Der ehemalige Chefvolkswirt von Goldman Sachs ermahnt die britische Politik. Quelle: AFP
Jim O'Neill, Direktor von Chatham House

Der ehemalige Chefvolkswirt von Goldman Sachs ermahnt die britische Politik.

(Foto: AFP)

Die neue Industriestrategie der Regierung soll die regionalen Ungleichgewichte zwischen London und dem Rest des Landes reduzieren.
In dreißig Jahren im Finanzsektor habe ich eines gelernt: Never let a crisis go to waste. Vielleicht bringt der Schock des Austritts die Politik tatsächlich dazu, sich ernsthaft mit dem Produktivitätsproblem zu beschäftigen. Der Brexit könnte der Katalysator sein, um uns wachzurütteln und die wichtigen Zukunftsfragen anzugehen. Bisher sehe ich das allerdings noch nicht.

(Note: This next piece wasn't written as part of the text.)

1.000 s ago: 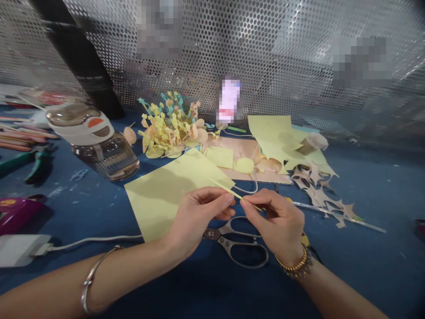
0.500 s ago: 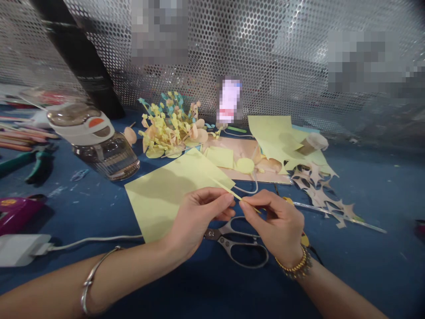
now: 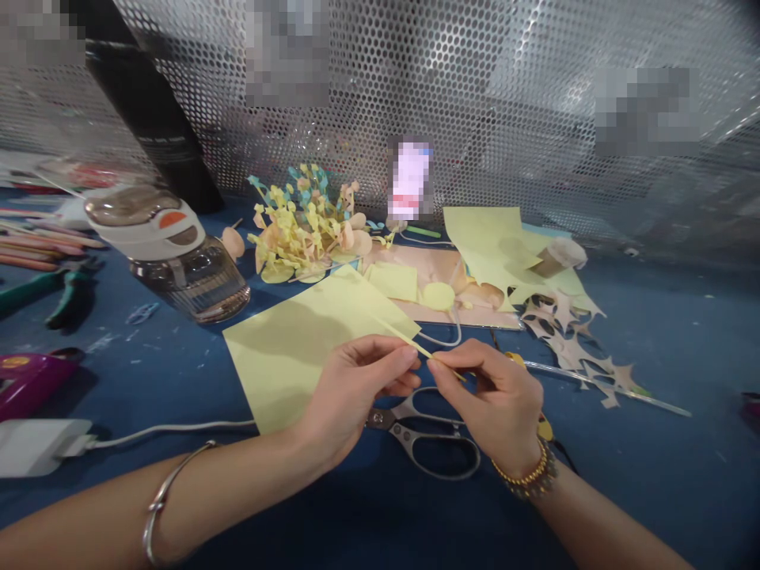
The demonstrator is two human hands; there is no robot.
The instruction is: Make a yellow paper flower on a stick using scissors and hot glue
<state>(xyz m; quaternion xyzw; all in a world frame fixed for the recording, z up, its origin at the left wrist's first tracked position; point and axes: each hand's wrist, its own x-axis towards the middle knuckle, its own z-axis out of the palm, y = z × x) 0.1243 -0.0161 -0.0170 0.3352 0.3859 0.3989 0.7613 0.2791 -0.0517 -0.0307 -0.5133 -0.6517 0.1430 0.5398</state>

Der Brexit zwingt viele Firmen, ihre Geschäftsmodelle zu überdenken. Werden britische Unternehmen langfristig stärker und fokussierter sein?
Die Firmen müssen vor allem ihr kurzfristiges Gewinndenken ändern und ihren Unternehmenszweck breiter definieren. Das gilt für Unternehmen hier und anderswo. Eine wesentliche Ursache des Brexits war die Unzufriedenheit der Mittel- und Geringverdiener. Die Manager können die Schuld dafür nicht nur bei den Politikern suchen. Ich nenne das den Sunderland-Faktor. Die Stadt beherbergt die zweitproduktivste Autofabrik der Welt, Nissan ist der größte Arbeitgeber. Und doch haben die Menschen für den Brexit gestimmt. Das zeigt, dass die Menschen dort mit ihrem Leben und ihren Arbeitsbedingungen nicht glücklich sind.

Die Brexit-Unsicherheit wird nicht aufhören, wenn der Ausstiegsvertrag verabschiedet ist. Es kann noch Jahre dauern, bis die künftige Handelsbeziehung klar ist. Drohen Großbritannien nun Jahre der Stagnation?
Es ist wichtig zu bedenken, dass Großbritannien nicht isoliert ist vom Rest der Welt. Wir leben nicht auf dem Jupiter. Das globale Wachstum wird der entscheidende Einfluss auf die britische Wirtschaft sein, unabhängig vom Brexit. 2017 war stärker als erwartet, weil die Weltwirtschaft so stark beschleunigte. 2019 sind wir schwach gestartet, weil es eine globale Abkühlung gibt. Die Brexit-Unsicherheit kommt als negativer Faktor hinzu.

Wie wichtig ist der Brexit verglichen mit anderen politischen und ökonomischen Entwicklungen in der Welt?
Der wichtigste Faktor für die Weltwirtschaft ist der chinesische Verbraucher. Selbst wenn die chinesische Wirtschaft in den kommenden zwei Jahren nur um sechs Prozent wachsen sollte, würde das ein Bruttosozialprodukt von der Größe Großbritanniens schaffen. Die Abkühlung in China ist der Grund, warum das Wachstum in Deutschland so stark zurückgegangen ist. Für die Weltkonjunktur ist der Brexit von mäßiger Bedeutung. Politisch und gesellschaftlich ist er jedoch sehr wichtig, weil er die Schwächen der westlichen Gesellschaften aufzeigt.

Könnte Großbritannien irgendwann in die EU zurückkehren?
Ja. Wenn die EU so verrückt wäre, uns zurückzunehmen.

Herr O‘Neill, vielen Dank für das Gespräch.